Quite often you can forget about the rule of thirds in underwater photography, as you really want the eye of the subject right in the centre of your image. Bear in mind too that your subject might be prettier from the side than from the front: from the side, the subject can appear more two dimensional, perfect for ID shots.
A slight shift to 3/4s can give a more dimensional image, and make the subject look like it is ‘popping out’ of the frame. Same fish, different angle in the following pictures:
Shooting head-on is one of my favourite angles when it comes to shooting fish! Fish faces can look very funny from a frontal view. They have no eyelids and the eyeball is mostly translucent, standing out from the fish’s head. With the flashlight this mostly creates a nice catchlight that brings the eyes to life.
The colours of a fish’s eyes can vary greatly. Many of them have vibrant colours, which are a good way to draw a viewer’s attention directly to the eye, and make them think that they are looking at the animal through your camera themselves.
However, getting a good head-on portrait of a fish face is no mean feat. Fish never hold still, swimming away from divers all the time because they are scared away by flashlights or noisy bubbles. Many can also move their eyes independently, and you’ll end up with shots of one eye looking at you and the other looking somewhere else!
It requires a lot of patience and many out-of-focus pictures to get that perfect head-on portrait. Once you have chosen your subject, stay as calm as possible and wait until the animal is looking straight at you. Then focus, and press the shutter.

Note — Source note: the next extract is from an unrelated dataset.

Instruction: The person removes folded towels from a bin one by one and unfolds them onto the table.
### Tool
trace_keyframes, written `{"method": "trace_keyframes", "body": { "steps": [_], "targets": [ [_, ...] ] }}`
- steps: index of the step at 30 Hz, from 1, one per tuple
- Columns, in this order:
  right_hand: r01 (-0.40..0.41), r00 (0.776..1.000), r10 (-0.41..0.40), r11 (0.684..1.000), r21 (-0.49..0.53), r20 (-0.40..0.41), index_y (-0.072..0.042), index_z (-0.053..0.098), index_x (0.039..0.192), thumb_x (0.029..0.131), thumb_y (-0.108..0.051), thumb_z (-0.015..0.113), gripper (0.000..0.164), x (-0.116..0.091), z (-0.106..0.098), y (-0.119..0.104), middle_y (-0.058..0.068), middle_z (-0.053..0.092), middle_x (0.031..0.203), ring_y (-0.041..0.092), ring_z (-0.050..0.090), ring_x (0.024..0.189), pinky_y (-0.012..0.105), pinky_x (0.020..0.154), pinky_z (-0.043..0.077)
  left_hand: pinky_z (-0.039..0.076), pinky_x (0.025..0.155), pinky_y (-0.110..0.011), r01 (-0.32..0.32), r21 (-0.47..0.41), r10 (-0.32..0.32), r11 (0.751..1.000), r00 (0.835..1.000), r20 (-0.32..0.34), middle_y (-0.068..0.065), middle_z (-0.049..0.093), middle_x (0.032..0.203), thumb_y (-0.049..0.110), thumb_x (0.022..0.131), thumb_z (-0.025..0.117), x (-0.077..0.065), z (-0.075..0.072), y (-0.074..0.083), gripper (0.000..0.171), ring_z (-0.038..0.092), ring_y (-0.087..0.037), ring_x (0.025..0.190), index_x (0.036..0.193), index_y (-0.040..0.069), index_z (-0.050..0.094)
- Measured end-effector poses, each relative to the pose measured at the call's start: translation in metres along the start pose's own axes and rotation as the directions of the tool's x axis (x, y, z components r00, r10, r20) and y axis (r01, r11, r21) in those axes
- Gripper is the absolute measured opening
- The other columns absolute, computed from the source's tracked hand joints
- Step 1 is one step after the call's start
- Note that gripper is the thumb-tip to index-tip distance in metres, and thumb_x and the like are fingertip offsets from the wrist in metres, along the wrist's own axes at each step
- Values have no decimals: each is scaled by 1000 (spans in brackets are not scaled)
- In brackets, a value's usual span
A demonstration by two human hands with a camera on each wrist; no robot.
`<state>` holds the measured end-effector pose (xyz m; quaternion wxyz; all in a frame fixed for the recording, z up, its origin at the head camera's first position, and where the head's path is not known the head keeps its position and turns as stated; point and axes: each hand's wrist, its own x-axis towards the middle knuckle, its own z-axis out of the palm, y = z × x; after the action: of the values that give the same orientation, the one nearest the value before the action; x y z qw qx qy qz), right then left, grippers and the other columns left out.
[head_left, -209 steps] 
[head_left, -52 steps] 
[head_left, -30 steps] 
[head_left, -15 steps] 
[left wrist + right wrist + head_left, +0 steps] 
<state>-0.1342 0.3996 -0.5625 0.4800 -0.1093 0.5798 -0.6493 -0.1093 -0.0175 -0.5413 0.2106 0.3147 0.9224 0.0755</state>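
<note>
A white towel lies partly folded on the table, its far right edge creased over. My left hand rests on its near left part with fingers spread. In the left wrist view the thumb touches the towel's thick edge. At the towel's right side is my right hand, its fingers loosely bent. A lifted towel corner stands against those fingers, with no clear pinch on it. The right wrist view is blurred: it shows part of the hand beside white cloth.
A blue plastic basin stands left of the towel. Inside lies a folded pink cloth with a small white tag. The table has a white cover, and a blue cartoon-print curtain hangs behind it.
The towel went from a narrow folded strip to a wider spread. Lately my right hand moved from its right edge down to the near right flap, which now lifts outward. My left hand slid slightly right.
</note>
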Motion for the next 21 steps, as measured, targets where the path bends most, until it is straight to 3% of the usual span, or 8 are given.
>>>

Close-up and filling the frame
Close-up, or macro, is a nice way to show details of very small critters and, believe me, there are so many of them in our oceans. It is most important that you do not disturb or frighten away your subject when you approach closely for a shot like this.
With a zoom lens, you can stay a bit further back and zoom in. But when shooting with a macro lens, keep in mind that many macro lenses have a fixed focal length, which will not allow for zooming in.
If you use a small aperture (e.g., for macro: f/8 for compacts, f/18 for mirrorless, f/20 for DLSR), your depth of field will be better and you will have a sharper image throughout.
I also recommend using faster shutter speeds for your portraits. We are in constant motion under the water, and so are your subjects, so a fast shutter speed will help freeze your subject and give a sharper image. This is integral to creating a strong portrait image.
And of course, being up close and having the viewer’s main focus placed on your subject, rather than the environment or how it fits into the environment, will help create a more engaging, charismatic portrait of your marine subject.
Another useful way to help the viewer feel engaged with your image is trying to capture the character, or a certain behaviour, of the animal in question. For example, a baby trunkfish is (in my opinion) one of the cutest things on earth, being only the size of a pea and having a facial expression that you simply cannot resist loving.
On the other hand, seahorses often look a bit confused, like they are saying ‘hey you, what are you doing here?’ You can add a little extra spice to your images by looking for such expressions, or perhaps by finding an unusual angle of an animal which has never been photographed before.
You want to make your viewers say ‘wow, I have never seen anything like this before!’
It can seem like a daunting task to take charismatic portraits of marine life, when so much of the underwater world feels so extra-terrestrial to us. However, the techniques described above can help you capture truly characterful images of the wonderful wildlife found under the sea.
Top tip: dare to be different! We all see things differently, so photograph your subjects how you see them, and your shots will always be unique to you.
By no means are the above tips rules that must be applied to your own photography– interpret them how you wish, and trust your gut instinct. Most importantly, have fun and love what you do. Good luck and happy bubbles!